La caisse intelligente inquiète l’horeca

Un peu plus de 1.000 entrepreneurs et travailleurs ont manifesté à Bruxelles pour demander au gouvernement qu'il prenne des mesures destinées à compenser l'introduction de la caisse intelligente. Le secteur craint de voir 63.000 emplois s’évaporer en raison des contraintes que celle-ci impliquerait.

Des entrepreneurs et indépendants de tout le pays ont rallié le centre de Bruxelles mardi à l'appel des fédérations Horeca Bruxelles, Vlaanderen et Wallonie. Ils ont fait entendre leur voix contre la "boîte noire" de l'horeca: une caisse enregistreuse intelligente dont devront bientôt être équipés les quelque 50.000 établissements du pays.

"La caisse n'est pas le problème, c'est le climat dans lequel elle est introduite", estime Filip Vanheusden, président de Horeca Vlaanderen. La crise économique a durement touché le secteur depuis 2009 qui craint maintenant de voir 63.000 emplois s'évaporer en raison des contraintes qu'impliquera la caisse intelligente.

"Il est pourtant possible de donner un avenir à tous ces gens!", poursuit Yvan Roque, le président de Horeca Bruxelles. Afin de pérenniser l'emploi, les trois fédérations sectorielles demandent la baisse des charges sur le travail, l'abaissement de la TVA sur les boissons de 21 à 12% ainsi qu'un régime plus souple pour ce qui concerne les heures supplémentaires.
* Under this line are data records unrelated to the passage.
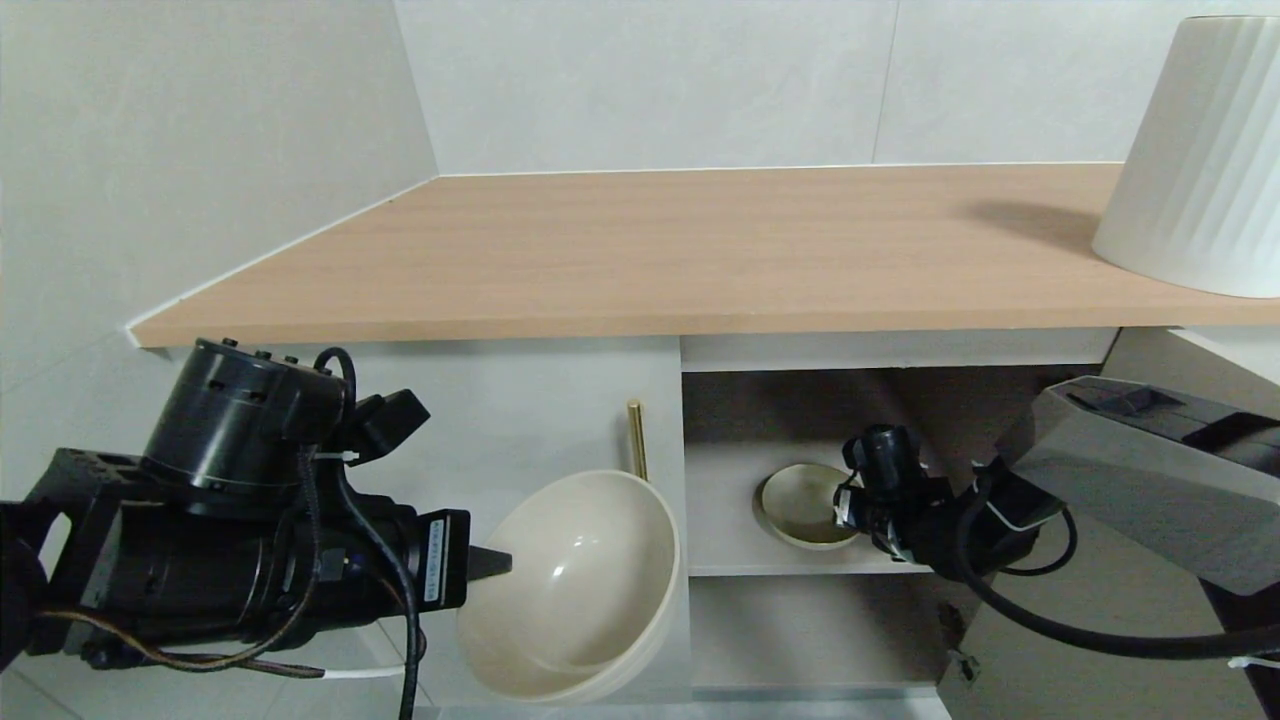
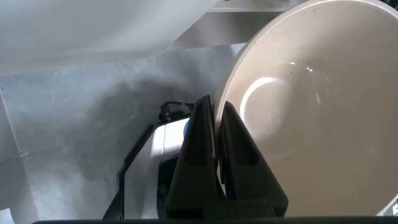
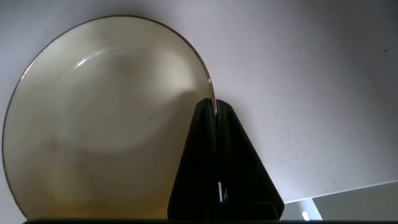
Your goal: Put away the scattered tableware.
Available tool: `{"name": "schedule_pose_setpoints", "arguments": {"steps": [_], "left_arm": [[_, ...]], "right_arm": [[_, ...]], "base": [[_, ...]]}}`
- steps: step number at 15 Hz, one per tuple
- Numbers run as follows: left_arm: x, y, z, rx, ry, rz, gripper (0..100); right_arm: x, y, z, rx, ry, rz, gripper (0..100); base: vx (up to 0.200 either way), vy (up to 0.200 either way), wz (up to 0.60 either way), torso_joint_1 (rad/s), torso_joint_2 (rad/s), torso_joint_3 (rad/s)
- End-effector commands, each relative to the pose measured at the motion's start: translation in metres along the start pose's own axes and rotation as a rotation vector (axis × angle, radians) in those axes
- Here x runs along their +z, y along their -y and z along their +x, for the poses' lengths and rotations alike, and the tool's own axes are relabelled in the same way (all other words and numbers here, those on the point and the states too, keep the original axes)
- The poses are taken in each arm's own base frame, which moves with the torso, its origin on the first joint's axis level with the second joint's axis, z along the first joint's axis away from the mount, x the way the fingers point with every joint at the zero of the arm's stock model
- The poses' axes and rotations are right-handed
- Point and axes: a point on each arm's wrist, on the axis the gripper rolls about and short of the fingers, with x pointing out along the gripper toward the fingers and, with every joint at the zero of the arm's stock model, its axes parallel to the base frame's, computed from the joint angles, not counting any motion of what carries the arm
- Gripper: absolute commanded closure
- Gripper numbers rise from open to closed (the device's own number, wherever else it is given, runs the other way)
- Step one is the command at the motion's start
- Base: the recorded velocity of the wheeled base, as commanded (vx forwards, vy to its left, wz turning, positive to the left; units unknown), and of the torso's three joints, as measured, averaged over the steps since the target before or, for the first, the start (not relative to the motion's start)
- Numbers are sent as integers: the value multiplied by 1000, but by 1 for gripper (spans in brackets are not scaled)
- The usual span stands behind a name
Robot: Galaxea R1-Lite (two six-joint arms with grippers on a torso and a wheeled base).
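The left pincer [image 1: 490, 563] is clamped on the rim of a big cream bowl [image 1: 580, 590], held tilted in front of the cupboard door [image 1: 560, 420], not yet stowed. The right pincer [image 1: 848, 505] grips the rim of a small dish [image 1: 800, 505] on the open cupboard's shelf [image 1: 720, 530] (apparently set down, not released). Roughly halfway, I judge.
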Motion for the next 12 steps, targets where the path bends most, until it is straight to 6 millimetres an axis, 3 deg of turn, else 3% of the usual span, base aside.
{"name": "schedule_pose_setpoints", "arguments": {"steps": [1, 3, 4, 10, 12], "left_arm": [[0, 0, 1, 3, -4, -1, 100], [0, 0, 2, 4, -5, 0, 100], [0, 0, 2, 3, -4, 0, 100], [-4, 7, 5, -18, -24, 23, 100], [-2, 8, 14, -20, -17, -3, 100]], "right_arm": [[1, 0, 0, 0, 2, 1, 100], [0, 0, 0, -1, 0, -2, 100], [1, 0, -1, 1, 1, -1, 0], [11, 2, -14, 16, 17, 10, 0], [17, 2, -38, 72, 3, -2, 0]], "base": [[0, 0, 0, 0, 0, 0], [0, 0, 0, 0, 0, 0], [0, 0, 0, 0, 0, 0], [0, 0, 0, 0, 0, 0], [0, 0, 0, 0, 0, 0]]}}
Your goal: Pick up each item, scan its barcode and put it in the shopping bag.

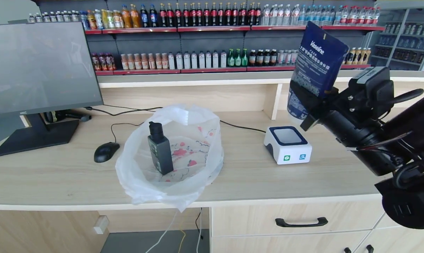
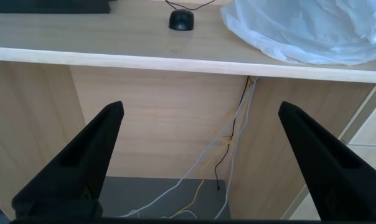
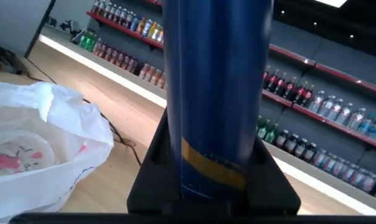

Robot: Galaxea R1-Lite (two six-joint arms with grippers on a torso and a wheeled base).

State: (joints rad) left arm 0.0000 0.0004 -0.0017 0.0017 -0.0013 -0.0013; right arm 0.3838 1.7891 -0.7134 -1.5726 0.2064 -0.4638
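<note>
My right gripper (image 1: 312,102) is shut on a dark blue refill pouch (image 1: 317,66), held in the air above and to the right of the white barcode scanner (image 1: 288,144). The pouch (image 3: 216,93) stands between the black fingers (image 3: 152,163) in the right wrist view. A translucent plastic shopping bag (image 1: 171,154) sits open in the middle of the counter with a black bottle (image 1: 160,148) standing inside it. My left gripper (image 2: 197,162) hangs open below the counter's front edge, with the bag (image 2: 306,28) above it.
A monitor (image 1: 39,70) stands at the left with a black mouse (image 1: 105,151) and cables beside it. A raised ledge (image 1: 233,79) runs behind the counter, with drink shelves beyond. Drawers (image 1: 299,222) lie under the counter's right part.
</note>
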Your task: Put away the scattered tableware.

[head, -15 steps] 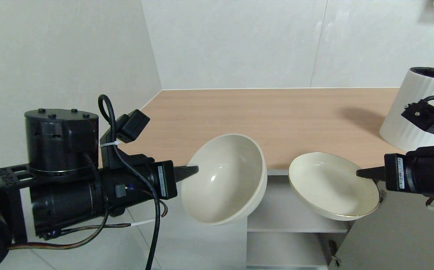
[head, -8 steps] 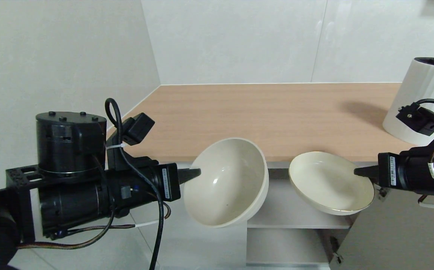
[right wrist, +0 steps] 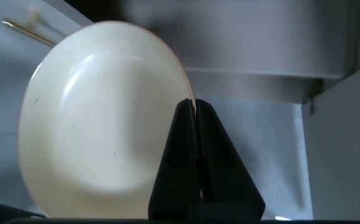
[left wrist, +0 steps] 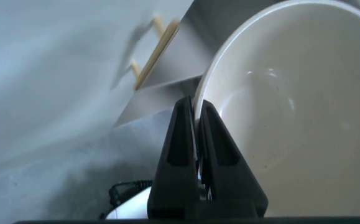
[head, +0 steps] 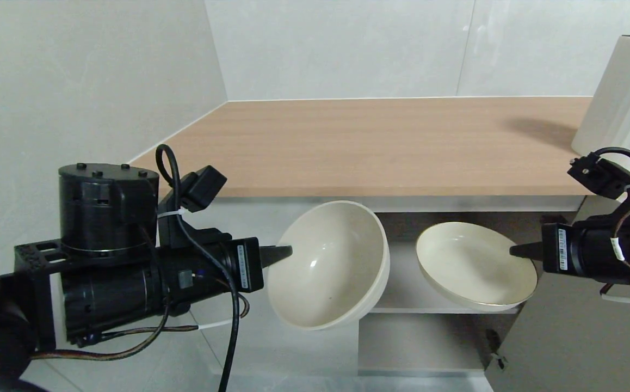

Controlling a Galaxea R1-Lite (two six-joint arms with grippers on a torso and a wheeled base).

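left gripper [head: 288, 251] clamps bowl [head: 328, 265] rim; right gripper [head: 513, 251] clamps plate [head: 475, 265] rim.

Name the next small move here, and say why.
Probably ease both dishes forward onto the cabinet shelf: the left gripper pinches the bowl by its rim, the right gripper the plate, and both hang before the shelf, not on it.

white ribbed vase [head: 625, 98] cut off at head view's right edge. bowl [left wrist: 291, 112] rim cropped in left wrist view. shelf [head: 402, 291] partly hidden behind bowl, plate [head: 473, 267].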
Les organisateurs auraient aimé mener une marche dans les rues de la capitale, mais cette demande leur a été refusée en raison des mesures de sécurité prises par le gouvernement à la suite des récentes opérations anti-terroristes.

Les entrepreneurs se sont dès lors rendus au siège de l'Open VLD, parti de la majorité gouvernementale, où une délégation a été accueillie par la présidente de la formation, Gwendolyn Rutten, et le secrétaire d'Etat à la Lutte contre la fraude sociale, Bart Tommelein. D'autres représentants du secteur ont également rejoint les sièges des trois autres partis du gouvernement fédéral (N-VA, MR, CD&V).